If you have stuffed an SATA hard drive in here and didn’t already have a Network Attached Storage system elsewhere on your home network, I can certainly see the benefits of being able to sling your media directly over the network and store it locally on this little box. You’d completely eliminate any streaming delays from network playback.
It’s certainly no replacement for an actual Network Attached Storage device, with multiple drives and RAID backups. However, it should be more than enough for the average user to dabble in running various servers at home.

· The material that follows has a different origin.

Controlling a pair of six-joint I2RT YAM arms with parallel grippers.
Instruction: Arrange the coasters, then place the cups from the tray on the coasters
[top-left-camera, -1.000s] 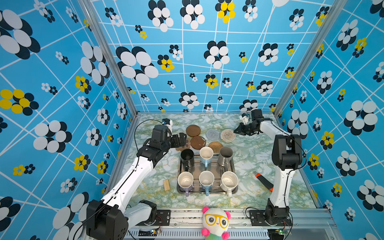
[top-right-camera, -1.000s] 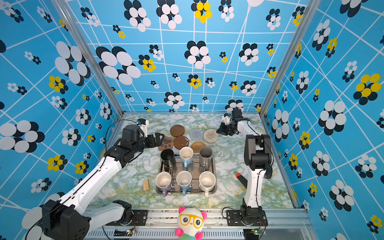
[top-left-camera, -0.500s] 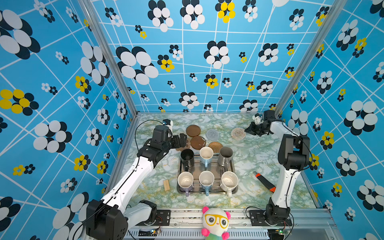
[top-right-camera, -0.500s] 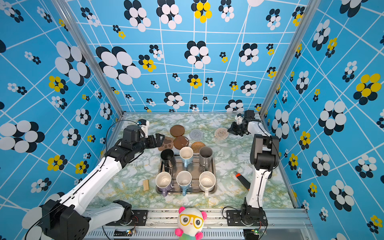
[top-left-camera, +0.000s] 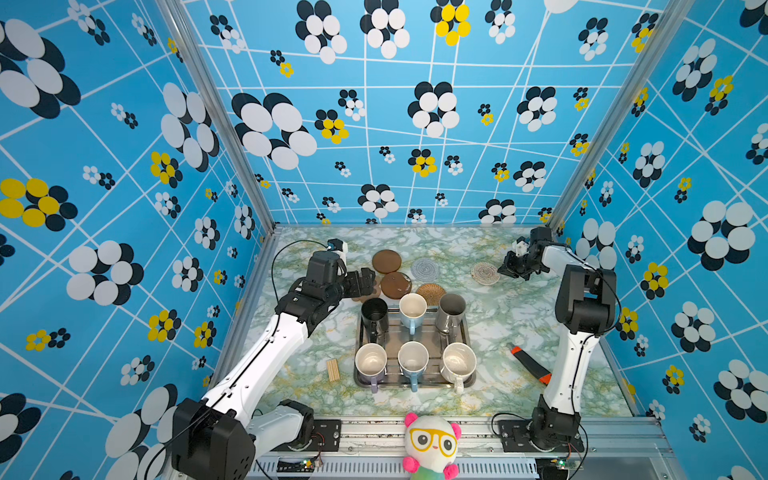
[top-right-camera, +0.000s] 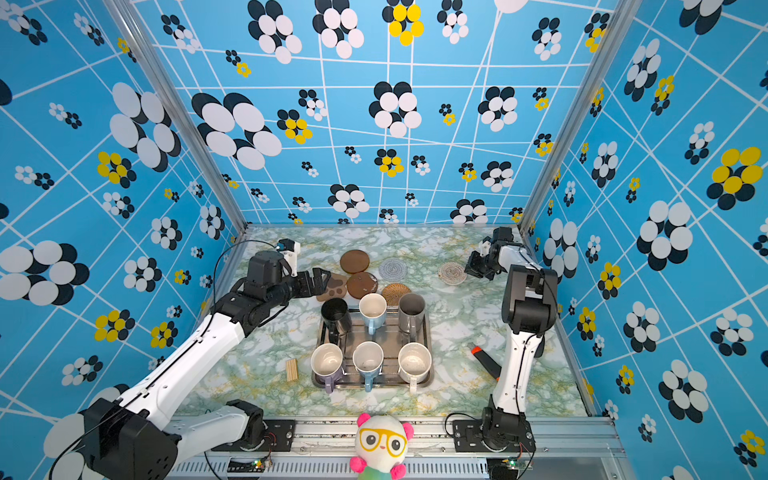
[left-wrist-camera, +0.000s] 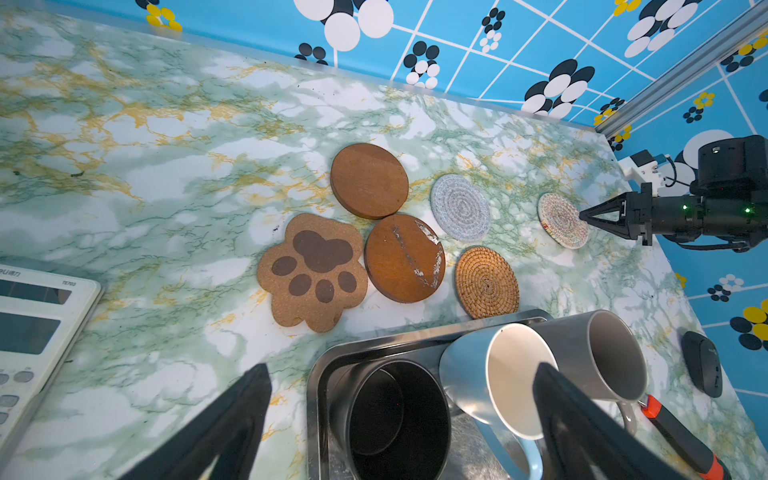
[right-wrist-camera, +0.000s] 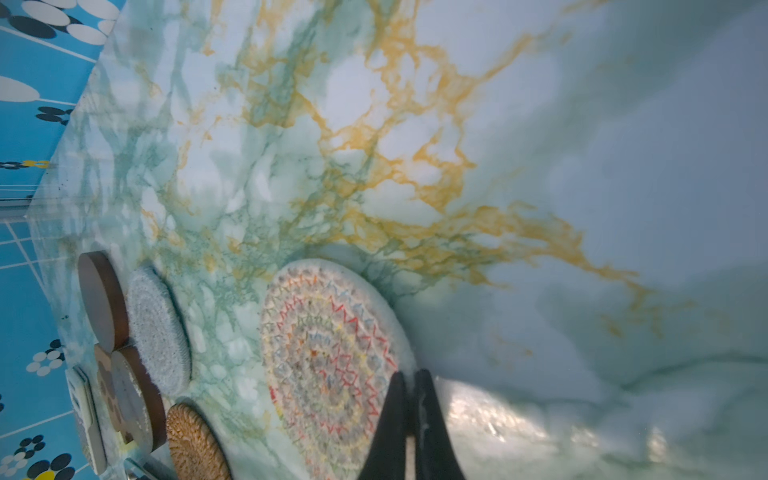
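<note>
The bench (top-left-camera: 498, 328) carries the tray (top-left-camera: 434, 385) at the lower centre of both top views, with all six cups (top-left-camera: 412, 309) in it. Five coasters (top-left-camera: 386, 261) crowd just above the tray, and the pale woven coaster (top-left-camera: 484, 273) lies alone at centre right. The right hand (left-wrist-camera: 582, 215), closed, touches that coaster's rim. It should slide the coaster flat and stop well apart from its neighbours. The left hand (top-right-camera: 318, 282) hovers wide open beside the paw coaster (left-wrist-camera: 311, 272).

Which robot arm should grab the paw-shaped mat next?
Probably left. The left hand is open, empty and right beside the paw coaster. The right hand is busy, shut on the pale woven coaster farther away.
</note>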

To access the full OpenWRT interface, the box is setup by default with http://openwrt.local . The default root password is blank, so be sure to set one up as soon as possible. Once you’re in, you’ll have access to the full and frankly bewildering range of settings offered by OpenWRT. This is not user friendly in the slightest. It would have been nice to see an Android app specifically for configuring some of the common use cases.
Although not advertised on the local network, I found that after installing an HDD, it was available for anyone to access at the Samba address of smb://openwrt.local . Writing to and reading from the drive was surprisingly speedy.

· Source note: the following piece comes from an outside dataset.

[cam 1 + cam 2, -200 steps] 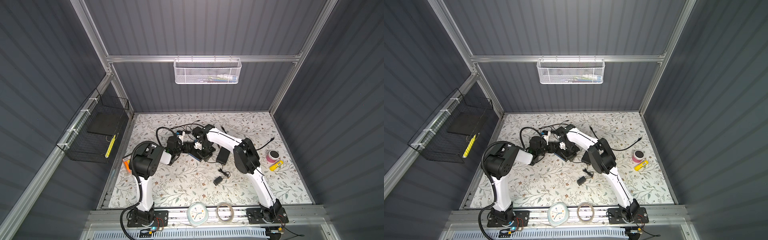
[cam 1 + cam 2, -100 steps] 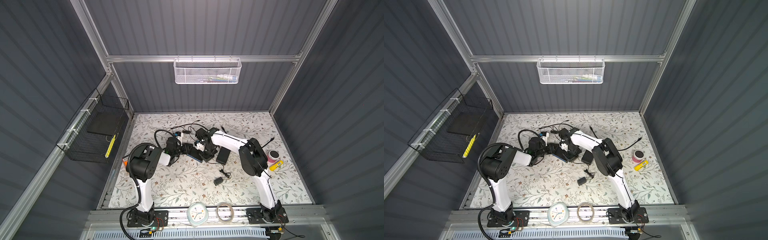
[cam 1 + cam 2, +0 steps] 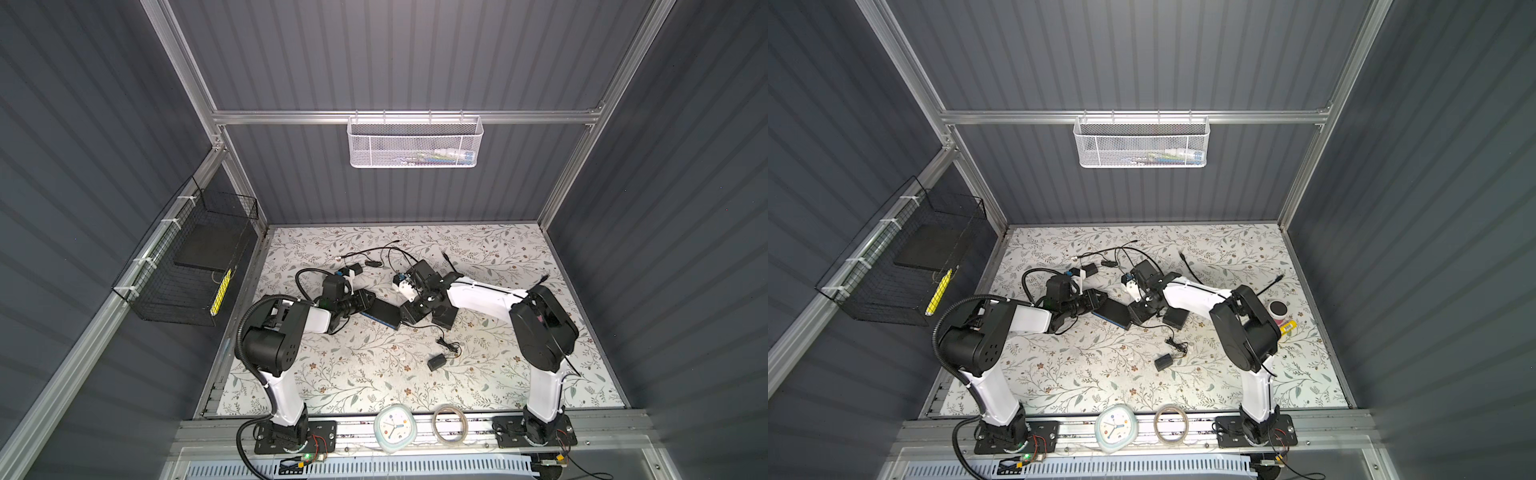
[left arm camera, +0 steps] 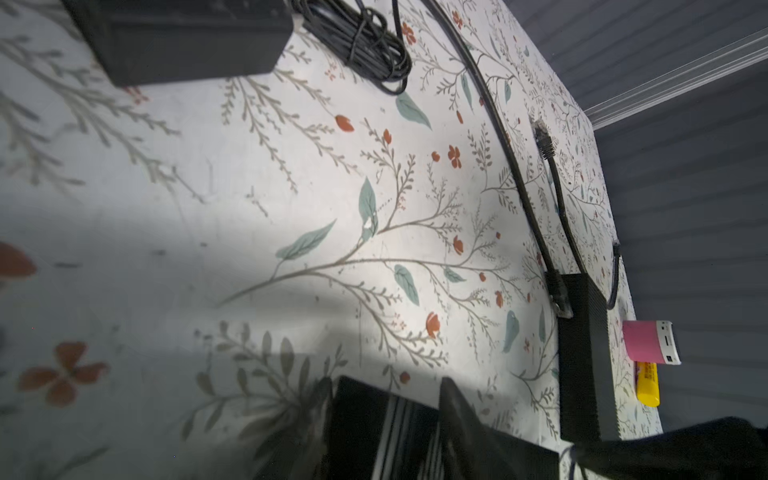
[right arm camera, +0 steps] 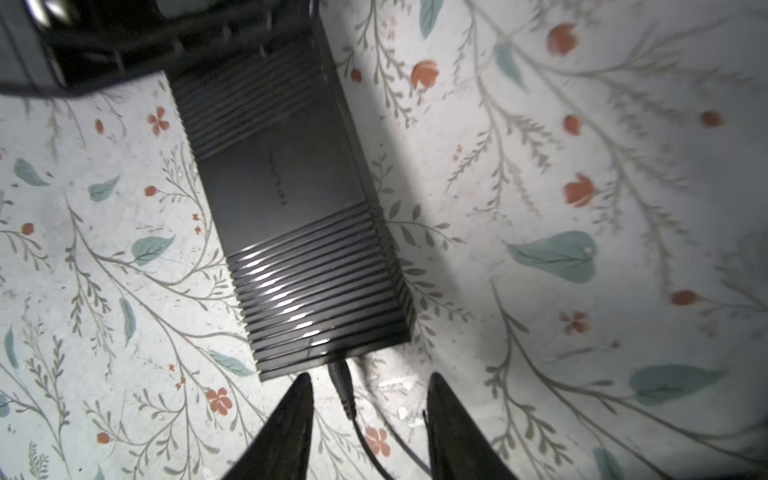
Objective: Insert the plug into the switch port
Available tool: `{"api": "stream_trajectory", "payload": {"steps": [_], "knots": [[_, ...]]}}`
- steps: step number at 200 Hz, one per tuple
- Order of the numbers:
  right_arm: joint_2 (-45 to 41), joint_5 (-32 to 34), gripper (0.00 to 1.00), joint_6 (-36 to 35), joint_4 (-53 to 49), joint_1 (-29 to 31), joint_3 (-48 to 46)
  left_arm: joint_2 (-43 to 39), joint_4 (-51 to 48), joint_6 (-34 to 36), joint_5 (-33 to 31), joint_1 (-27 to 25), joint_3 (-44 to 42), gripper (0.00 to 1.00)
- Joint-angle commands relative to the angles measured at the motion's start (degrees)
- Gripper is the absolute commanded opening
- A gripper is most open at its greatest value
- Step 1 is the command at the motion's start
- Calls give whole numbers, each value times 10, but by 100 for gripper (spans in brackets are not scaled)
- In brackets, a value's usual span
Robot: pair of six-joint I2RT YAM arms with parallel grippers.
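Right gripper [image 5: 369, 377] has opened, plug [image 5: 341, 384] apparently seated in the switch port [image 5: 336, 360].

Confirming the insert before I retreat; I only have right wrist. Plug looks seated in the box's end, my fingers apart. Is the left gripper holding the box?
Observer: Yes. In the left wrist view the left gripper has the black box between its fingers.
Operator: Where does the plug's cable go?
Observer: In a top view the cable runs to a small black adapter lying on the mat.
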Motion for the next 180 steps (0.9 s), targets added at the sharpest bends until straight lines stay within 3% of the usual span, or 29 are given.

Antutu scored the Probox EX2 AVA with a somewhat disappointing 38,000; GeekBench gave it a score of 600 for single core, 1725 for multi-core, and GPU compute renderscript score of 911. This is roughly in line with a budget smartphone, and I would mainly attribute that to the paltry 2GB RAM.
That said, I felt the interface was snappy and just powerful enough to get the job done. It isn’t going to do well with 3D gaming, but I ran some emulators just fine. Really, the box isn’t designed for hardcore performance, but more tuned to media playback.

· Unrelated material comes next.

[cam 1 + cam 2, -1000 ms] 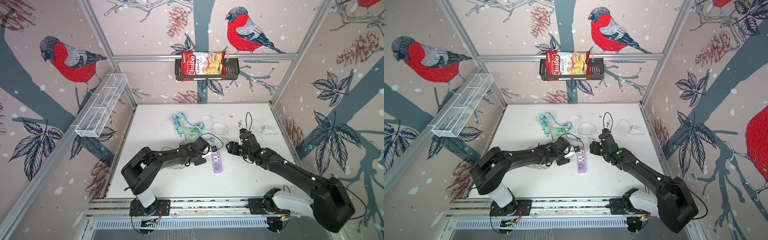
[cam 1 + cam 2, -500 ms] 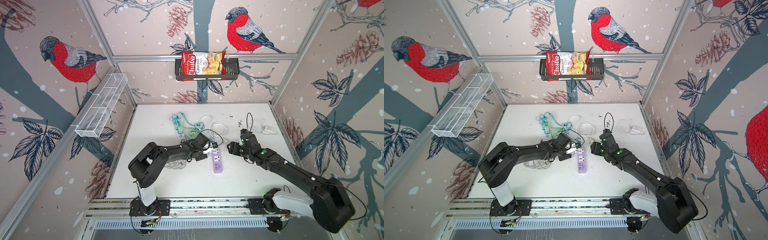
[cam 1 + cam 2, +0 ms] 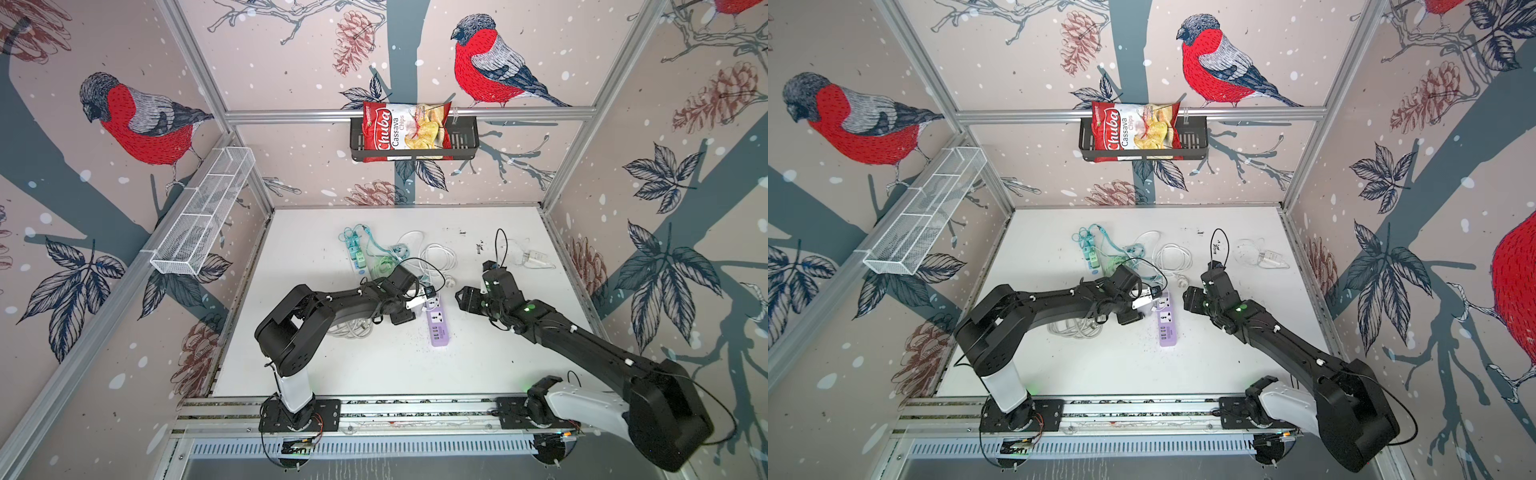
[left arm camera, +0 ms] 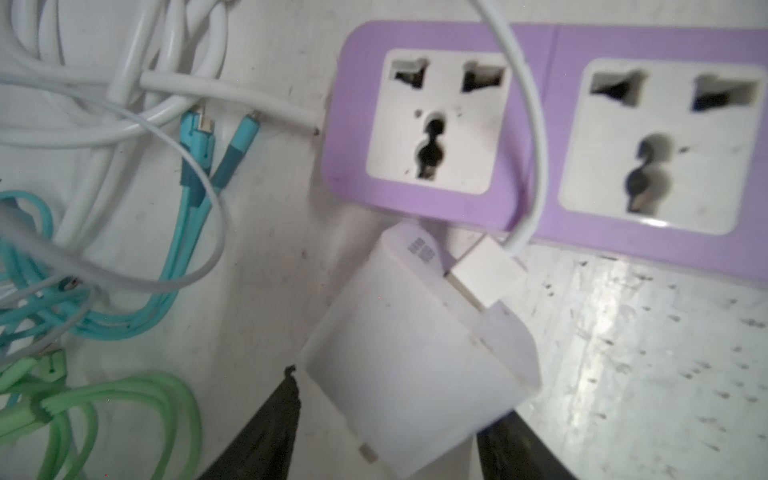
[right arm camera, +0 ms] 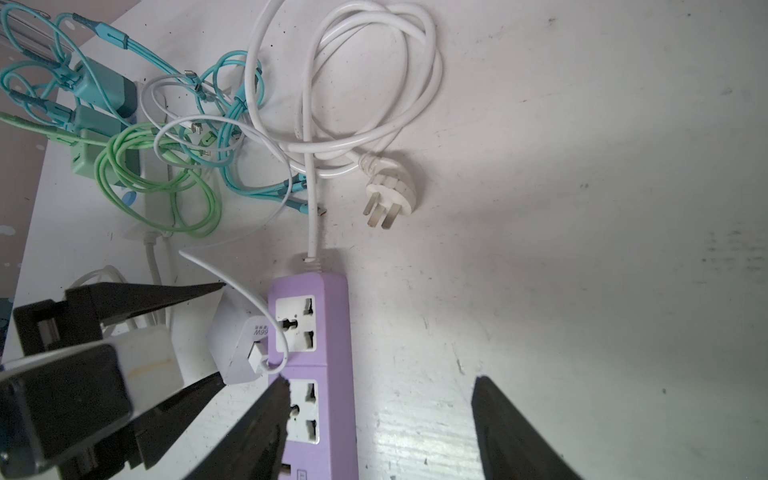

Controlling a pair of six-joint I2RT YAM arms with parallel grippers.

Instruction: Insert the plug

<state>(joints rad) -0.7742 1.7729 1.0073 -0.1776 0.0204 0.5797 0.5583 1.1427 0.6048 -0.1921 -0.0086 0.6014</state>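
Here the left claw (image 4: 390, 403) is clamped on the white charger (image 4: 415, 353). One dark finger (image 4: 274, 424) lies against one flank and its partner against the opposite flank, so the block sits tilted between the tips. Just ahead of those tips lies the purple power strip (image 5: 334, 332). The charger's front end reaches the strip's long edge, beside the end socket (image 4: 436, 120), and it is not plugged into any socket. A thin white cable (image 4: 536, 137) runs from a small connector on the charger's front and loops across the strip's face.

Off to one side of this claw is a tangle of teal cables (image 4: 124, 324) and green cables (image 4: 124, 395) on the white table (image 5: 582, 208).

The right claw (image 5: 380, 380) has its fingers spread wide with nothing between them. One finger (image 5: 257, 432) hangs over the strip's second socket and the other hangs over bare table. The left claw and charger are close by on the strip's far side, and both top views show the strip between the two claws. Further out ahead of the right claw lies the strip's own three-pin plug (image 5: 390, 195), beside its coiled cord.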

To test the media, I booted up my networked Plex server and installed the client. I tested out some random movies and TV shows. Unfortunately Plex gave me some errors about streaming speed, though this has more to do with the fact that I have the files on a networked storage drive in the loft, shared to my Mac Pro where the actual server runs, then streaming back over Wi-Fi to the Probox. There’s lot of network slowdown there. While I could watch HD content like this, it stuttered a lot on some 4K footage from our drone review. When I copied the same file locally, it played back fine, so there’s obviously no issue with the box itself and 4K footage. You will need suitably fast network backbone if you have plan to stream 4K. Keep everything wired through Ethernet for best performance.
Should You Buy The Probox2 AVA?
The Probox2 AVA is a fantastic little Android TV box stuffed full of features. Whether those extra features of any use to you is going to need your own personal judgement. Being able to very simply record HDMI is going to be very useful for me. I also have more old hard drives than I do USB drives. I’m constantly hunting around for a USB stick to sling media onto. Being able to send files across the network to an expansive storage drive built into the device is a feature I can much appreciate.
My only complaint is that the OpenWRT features feel a little pointless without a better interface to set them up. The arcane web interface isn’t something I’d want to invest the time into learning.
Again, despite the inclusion of a basic infra-red remote, it’s well worth getting the bundle with Remote+. There are certainly times when a D-pad feels far too clunky, and you’ll yearn for an actual mouse pointer.
If you don’t feel like the HDMI recording or local HDD bay are useful, consider the Probox 2 Air instead. It offers almost identical specs and is $30 cheaper.